An agglutinin, a monomeric glycoprotein with a molecular mass of about 6.5 kDa and containing 18% sugar has been purified to an apparent homogeneity from a 21 days old culture filtrate of an anthropophilic dermatophyte Tricophyton rubrum. It is a human blood group non-specific agglutinin which also agglutinates animal erythrocytes and Ehrlich ascites carcinoma and Sarcoma-180 cells. It is thermally stable and exhibits maximum activity at pH 8. Amino acid analysis shows a significant amount of glycine, with no cysteine. Glycoproteins inhibited the hemagglutination of the agglutinin, but not the simple sugars, including sialic acid. Fetuin is the most potent inhibitor among the glycoproteins tested. This inhibition gives a hint to binding with Galbeta1-3GalNAc or Galbeta1-4GlcNAc residue containing sialic acid at the terminal position with alpha 2-6 or alpha 2-3 linkage.
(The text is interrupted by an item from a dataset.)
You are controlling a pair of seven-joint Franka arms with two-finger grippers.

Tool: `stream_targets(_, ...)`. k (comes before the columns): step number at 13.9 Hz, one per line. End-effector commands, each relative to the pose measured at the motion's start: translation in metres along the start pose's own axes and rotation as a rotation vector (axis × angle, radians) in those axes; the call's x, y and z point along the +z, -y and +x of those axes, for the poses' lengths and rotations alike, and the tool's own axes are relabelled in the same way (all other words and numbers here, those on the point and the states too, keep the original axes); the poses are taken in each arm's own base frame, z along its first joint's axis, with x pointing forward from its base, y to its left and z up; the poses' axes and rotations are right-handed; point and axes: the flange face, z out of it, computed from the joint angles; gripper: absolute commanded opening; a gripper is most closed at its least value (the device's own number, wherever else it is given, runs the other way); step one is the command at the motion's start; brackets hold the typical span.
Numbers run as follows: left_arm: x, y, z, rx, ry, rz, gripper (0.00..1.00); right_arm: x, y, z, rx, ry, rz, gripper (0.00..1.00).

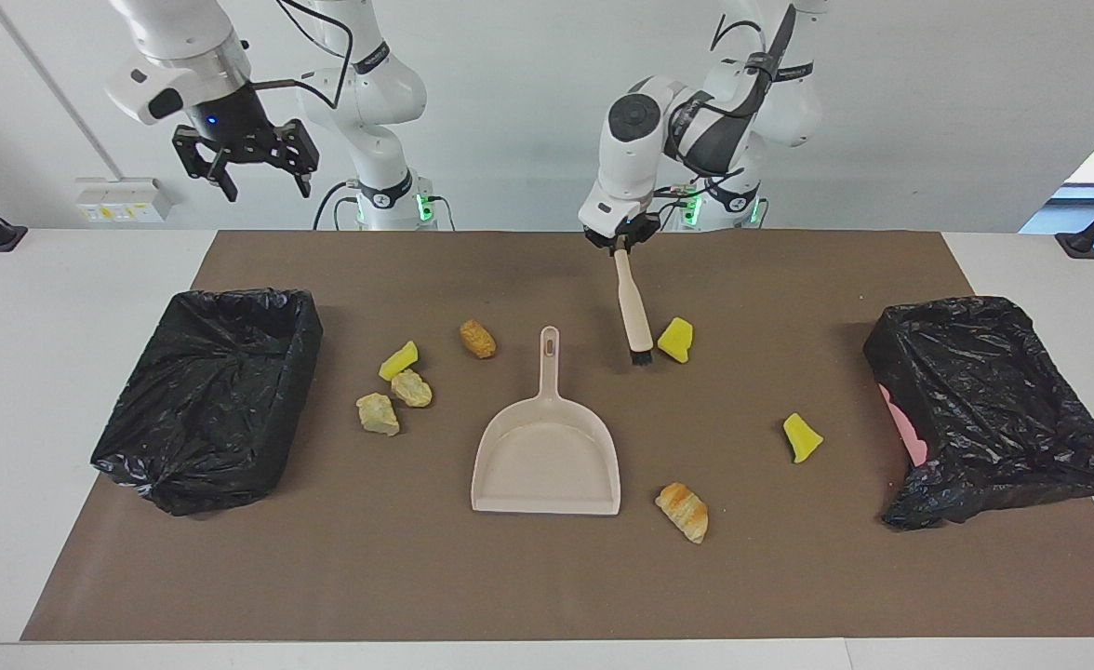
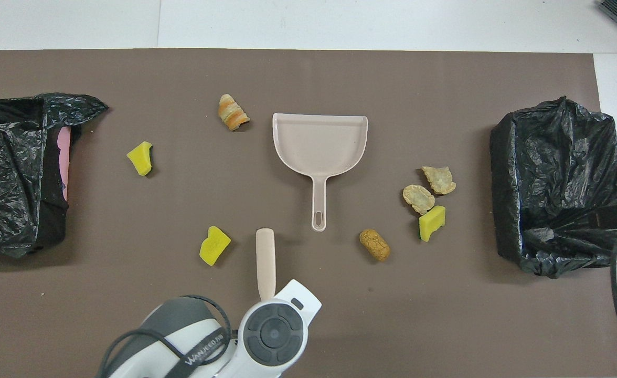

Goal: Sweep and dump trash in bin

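Note:
My left gripper [image 1: 620, 244] is shut on the top of the beige brush [image 1: 633, 312], which hangs with its black bristles down at the mat beside a yellow wedge [image 1: 676, 340]. In the overhead view the wrist hides the gripper and only the brush handle [image 2: 265, 257] shows. Several trash pieces lie around the beige dustpan [image 1: 547, 447]: another yellow wedge [image 1: 802, 437], a croissant-like lump [image 1: 683, 511], a brown lump [image 1: 478, 339], and a cluster of a yellow wedge [image 1: 399, 360] and two tan lumps [image 1: 411, 388]. My right gripper [image 1: 266, 189] is open and empty, raised high and waiting.
A black-bag-lined bin [image 1: 212, 391] stands at the right arm's end of the brown mat. A second bin [image 1: 984, 409] with pink showing at its side stands at the left arm's end. The dustpan [image 2: 319, 142] lies flat, handle toward the robots.

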Motion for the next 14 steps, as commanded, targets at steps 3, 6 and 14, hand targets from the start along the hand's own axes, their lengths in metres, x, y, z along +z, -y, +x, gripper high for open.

一种凝集素已从亲人性皮肤癣菌红色毛癣菌21日龄的培养滤液中纯化至表观均一状态,它是一种单体糖蛋白,分子量约为6.5 kDa,含糖量为18%。它是一种人血型非特异性凝集素,也能凝集动物红细胞、艾氏腹水癌细胞和肉瘤180细胞。它具有热稳定性,在pH 8时表现出最大活性。氨基酸分析显示含有大量甘氨酸,无半胱氨酸。糖蛋白可抑制该凝集素的血凝作用,但包括唾液酸在内的单糖则无此作用。在所测试的糖蛋白中,胎球蛋白是最有效的抑制剂。这种抑制作用提示其与末端含有唾液酸且通过α2-6或α2-3连接的Galβ1-3GalNAc或Galβ1-4GlcNAc残基结合。